- _Work to complete_
Write down the whole listing below again without changing a word.

--*--

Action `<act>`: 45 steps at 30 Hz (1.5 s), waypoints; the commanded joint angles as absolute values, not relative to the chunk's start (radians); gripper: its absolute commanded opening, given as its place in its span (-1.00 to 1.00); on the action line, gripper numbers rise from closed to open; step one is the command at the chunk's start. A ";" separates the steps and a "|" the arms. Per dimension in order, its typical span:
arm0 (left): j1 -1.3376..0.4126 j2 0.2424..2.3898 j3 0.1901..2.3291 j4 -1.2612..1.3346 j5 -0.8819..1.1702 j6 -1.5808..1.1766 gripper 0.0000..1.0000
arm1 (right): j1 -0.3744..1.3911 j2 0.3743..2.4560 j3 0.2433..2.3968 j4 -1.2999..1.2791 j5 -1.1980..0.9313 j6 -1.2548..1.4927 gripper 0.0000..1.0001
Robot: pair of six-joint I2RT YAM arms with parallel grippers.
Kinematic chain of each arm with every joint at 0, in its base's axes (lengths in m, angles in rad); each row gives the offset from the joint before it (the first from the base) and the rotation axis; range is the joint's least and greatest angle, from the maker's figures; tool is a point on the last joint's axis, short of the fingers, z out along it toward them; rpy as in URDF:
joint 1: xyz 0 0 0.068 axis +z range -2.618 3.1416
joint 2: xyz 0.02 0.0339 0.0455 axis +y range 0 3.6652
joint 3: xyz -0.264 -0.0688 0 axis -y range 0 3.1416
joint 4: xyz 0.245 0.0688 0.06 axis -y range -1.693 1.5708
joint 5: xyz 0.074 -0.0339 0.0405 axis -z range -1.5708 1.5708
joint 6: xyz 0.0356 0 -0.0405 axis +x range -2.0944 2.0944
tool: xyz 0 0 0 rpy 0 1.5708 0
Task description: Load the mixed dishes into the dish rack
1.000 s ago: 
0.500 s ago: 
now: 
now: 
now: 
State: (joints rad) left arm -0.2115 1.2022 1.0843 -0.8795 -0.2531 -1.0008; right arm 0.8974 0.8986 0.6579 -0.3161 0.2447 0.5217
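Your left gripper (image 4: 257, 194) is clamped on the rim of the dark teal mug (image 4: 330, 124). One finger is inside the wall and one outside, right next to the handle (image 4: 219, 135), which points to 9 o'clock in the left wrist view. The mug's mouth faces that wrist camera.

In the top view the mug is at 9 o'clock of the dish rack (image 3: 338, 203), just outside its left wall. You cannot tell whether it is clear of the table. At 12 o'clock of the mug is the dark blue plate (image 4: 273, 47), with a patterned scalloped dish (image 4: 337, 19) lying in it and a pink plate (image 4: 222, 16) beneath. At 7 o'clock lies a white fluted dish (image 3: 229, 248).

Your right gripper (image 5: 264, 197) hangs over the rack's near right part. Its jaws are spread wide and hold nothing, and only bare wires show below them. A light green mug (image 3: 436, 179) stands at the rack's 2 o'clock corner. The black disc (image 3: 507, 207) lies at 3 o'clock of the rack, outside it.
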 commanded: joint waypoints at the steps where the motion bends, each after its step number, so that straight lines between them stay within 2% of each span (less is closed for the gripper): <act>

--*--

- _Answer for the task_
Action `<act>`: 45 steps at 30 Hz (1.5 s), waypoints; the commanded joint angles as absolute values, not relative to the chunk's start (radians); gripper: its absolute commanded opening, given as its place in its span (-1.00 to 1.00); on the action line, gripper numbers rise from closed to open; step one is the command at the chunk's start. A ";" separates the steps and a "|" the arms. Per dimension in order, its typical span:
arm0 (left): j1 -1.3376..0.4126 j2 0.2424..2.3898 j3 0.1901..2.3291 j4 -1.2612..1.3346 j5 -0.8819..1.1702 j6 -1.5808..1.1766 gripper 0.0000..1.0000
arm1 (right): j1 -0.3744..1.3911 j2 0.3743..2.4560 j3 0.2433..2.3968 j4 -1.2999..1.2791 j5 -1.1980..0.9313 j6 -1.2548..1.4927 gripper 0.0000..1.0001
Robot: pair of six-joint I2RT YAM arms with parallel grippers.
Kinematic chain of each arm with every joint at 0, in its base's axes (lengths in m, angles in rad); each row gives the offset from the joint before it (the first from the base) and the rotation axis; range is the joint's least and greatest angle, from the maker's figures; tool is a point on the last joint's axis, short of the fingers, z out along it toward them; rpy as in URDF:
joint 1: xyz 0 0 0.068 axis +z range -2.618 3.1416
joint 2: xyz 0.02 0.0339 0.0455 axis +y range 0 3.6652
joint 3: xyz -0.264 -0.0688 0 axis -y range 0 3.1416
joint 4: xyz 0.245 0.0688 0.06 axis -y range -1.693 1.5708
joint 5: xyz 0.074 -0.0339 0.0405 axis -z range -1.5708 1.5708
joint 6: xyz 0.0356 0 -0.0405 axis +x range -2.0944 2.0944
tool: xyz 0 0 0 rpy 0 1.5708 0
Task description: Load the mixed dishes into the dish rack
1.000 s ago: 
0.500 s ago: 
now: 
now: 
now: 
State: (joints rad) left arm -0.2115 1.2022 1.0843 -0.8795 -0.2531 -1.0008; right arm 0.8974 0.8986 0.6579 -0.3161 0.2447 0.5217
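Your left gripper (image 4: 257, 194) is clamped on the rim of the dark teal mug (image 4: 330, 124). One finger is inside the wall and one outside, right next to the handle (image 4: 219, 135), which points to 9 o'clock in the left wrist view. The mug's mouth faces that wrist camera.

In the top view the mug is at 9 o'clock of the dish rack (image 3: 338, 203), just outside its left wall. You cannot tell whether it is clear of the table. At 12 o'clock of the mug is the dark blue plate (image 4: 273, 47), with a patterned scalloped dish (image 4: 337, 19) lying in it and a pink plate (image 4: 222, 16) beneath. At 7 o'clock lies a white fluted dish (image 3: 229, 248).

Your right gripper (image 5: 264, 197) hangs over the rack's near right part. Its jaws are spread wide and hold nothing, and only bare wires show below them. A light green mug (image 3: 436, 179) stands at the rack's 2 o'clock corner. The black disc (image 3: 507, 207) lies at 3 o'clock of the rack, outside it.
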 commanded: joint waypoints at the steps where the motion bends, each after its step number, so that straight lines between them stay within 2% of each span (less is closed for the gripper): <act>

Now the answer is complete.